August is eight years old when her father moves her and her brother to Brooklyn, the place of his own childhood. And there, a block from where her father’s “parents had grown old and died,” August and her brother spend those first days “half whole,” staring out the window at the world around them, looking toward “tomorrow and tomorrow and tomorrow,” when their mother will join them in New York. That tomorrow, the reader is already aware, will never come, and both August and her brother turn elsewhere to fill the void. For the brother, this means following his father into Islam, which teaches that he will be reunited with his mother at the resurrection. For her part, August falls in with Sylvia, Gigi, and Angela, to whom she is drawn because she believes that “no ghost mothers existed in their pasts”; instead, they live in the “[r]ight here. Right now.”
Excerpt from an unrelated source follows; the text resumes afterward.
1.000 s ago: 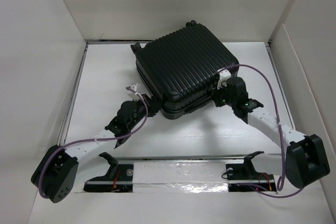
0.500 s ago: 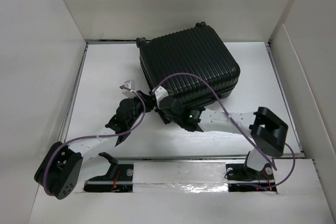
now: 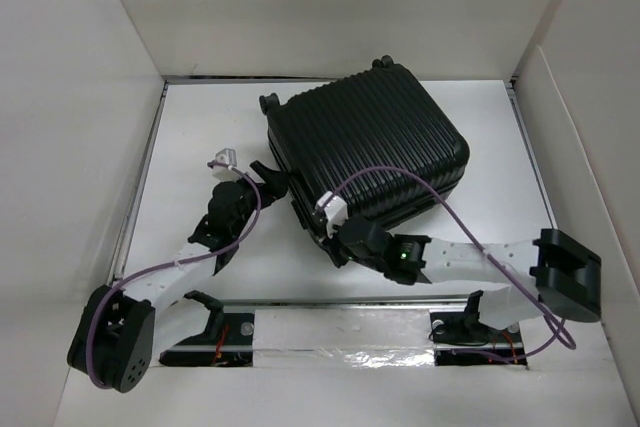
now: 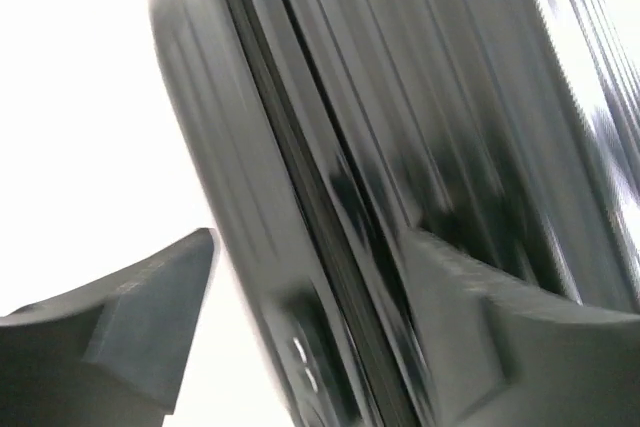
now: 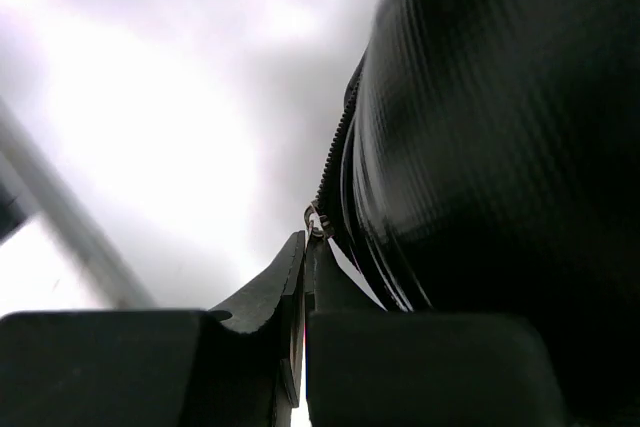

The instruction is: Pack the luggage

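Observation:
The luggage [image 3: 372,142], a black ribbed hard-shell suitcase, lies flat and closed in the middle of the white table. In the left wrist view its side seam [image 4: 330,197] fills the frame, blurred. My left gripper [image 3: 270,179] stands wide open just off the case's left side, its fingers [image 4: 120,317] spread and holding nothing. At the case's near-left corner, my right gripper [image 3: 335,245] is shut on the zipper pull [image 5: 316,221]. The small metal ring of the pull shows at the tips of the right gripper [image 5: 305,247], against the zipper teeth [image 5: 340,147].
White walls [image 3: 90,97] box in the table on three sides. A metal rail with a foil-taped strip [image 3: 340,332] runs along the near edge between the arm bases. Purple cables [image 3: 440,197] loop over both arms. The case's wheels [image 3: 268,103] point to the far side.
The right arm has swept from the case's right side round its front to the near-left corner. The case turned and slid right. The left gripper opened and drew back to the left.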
For a brief time the three girls make August feel whole, strong enough to stand up to the neighborhood boys in ways she otherwise could not have done. But it turns out they all have yesterdays and tomorrows of their own. Like August, they seek refuge from pained pasts in moments of when: when Gigi is an actress … when Angela is a dancer … when Sylvia is a lawyer … The novel’s central characters are not the only ones who suffer the tension between past and future: there is also August’s mother, who is driven mad by the memory of her dead brother; there is the neighbor Miss Dora, who expects her son home “in the by and by,” though he died in battle; there are the white neighbors who flee the diversifying neighborhood, seemingly the only ones able to escape clean into the future. The book’s characters, with few exceptions, hunger for “another Brooklyn.”
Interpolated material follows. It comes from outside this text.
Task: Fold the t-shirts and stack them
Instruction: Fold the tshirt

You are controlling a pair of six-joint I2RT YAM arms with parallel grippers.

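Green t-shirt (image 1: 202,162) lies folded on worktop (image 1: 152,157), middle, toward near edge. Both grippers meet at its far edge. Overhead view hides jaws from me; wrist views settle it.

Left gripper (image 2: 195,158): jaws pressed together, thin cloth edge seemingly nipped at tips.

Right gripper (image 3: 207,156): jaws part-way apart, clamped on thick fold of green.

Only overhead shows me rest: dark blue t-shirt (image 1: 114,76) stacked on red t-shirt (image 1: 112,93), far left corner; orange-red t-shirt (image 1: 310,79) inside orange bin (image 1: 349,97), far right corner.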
At the root of August’s story is the inescapable fact of so much black literature in the United States: that the past forever hangs over the promise of tomorrow. When Another Brooklyn was released in hardcover, several reviews suggested that it was, more or less, a statement on black girlhood in America: one reviewer called it “an engrossing novel about […] race”; another stated that “Woodson writes lyrically about […] what it means to be black in America.” These statements are not exactly untrue. The novel is certainly concerned with the lives of black people. The central characters are black, not only from the South but also from the Caribbean, and even if August never referred to their skin color, the reader would recognize them by what Langston Hughes might have called the ways of black folks. Their lives are filled with resonant issues that have shaped the black experience: white flight from urban centers, the influence of Islam, the effects of regional migration. Like most black people in the United States, they walk around every day aware that they are outsiders in their own country. Yet the book is much less centered on race than on friendship, kinship, sexuality. Readers should not crack open Another Brooklyn expecting to encounter a turgid “exploration of the complexities of […] race” (as yet another reviewer put it), but rather a delicately rendered fictional memoir of a black childhood in Brooklyn.

Reviewers also praised the beauty of Woodson’s prose, and her language is indeed stunning. In her hands, the everyday is transformed into a kind of poetry. Take, for instance, August’s description of white flight:

They left driving their cars. They left in the backseats of the cars of sons and daughters. They put FOR SALE signs on their homes but left before the buildings sold. They rented to single mothers and junkies, Puerto Ricans and Blacks, anyone with the deposit, the first month’s rent, and the promise of a job somewhere. They put mattresses and broken-legged tables and boxes of old books out on the street.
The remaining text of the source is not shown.